Okay I think I got what you want to say. We can have infinite values of ##a## to satisfy the equation. But since it's given that the equation has 3 roots therefore ##a## can have only one value that is ##0##.
Is this what you want to say to me?
 
  • #20
mooncrater said:
Okay I think I got what you want to say. We can have infinite values of ##a## to satisfy the equation. But since it's given that the equation has 3 roots therefore ##a## can have only one value that is ##0##.
Is this what you want to say to me?

No :oldsmile: , I am saying it is not demonstrated and not all that obvious that there are no other values of a to give integral roots, and for someone wanting to develop a bit of mathematical muscle (of course you may consider you have better things to do with your time) it is of value to try and see further inside this.
 
  • #21
See the plot of y = (x-1)(x-2)(x-3).
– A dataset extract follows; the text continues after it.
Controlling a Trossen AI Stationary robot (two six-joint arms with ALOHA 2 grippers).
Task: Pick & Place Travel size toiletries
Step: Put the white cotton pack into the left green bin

It crosses the x-axis at 1, 2, 3, (the red dots), and the extrema are 0.385 and -0.385. Adding a number a it will shift up or down, or you can consider the x-axis shifting parallel. The coloured lines show the shifted axes.

There are less than 3 real roots if the x-axis is shifted too much...

If it is shifted up or down less than 0.385, two of the new real roots are between a pair of the red ones...
threeintegers.jpg


By the way, the constant term of the equation is the negative product of the roots. If you can add a which magnitude is less than 0.385, can be the constant term integer?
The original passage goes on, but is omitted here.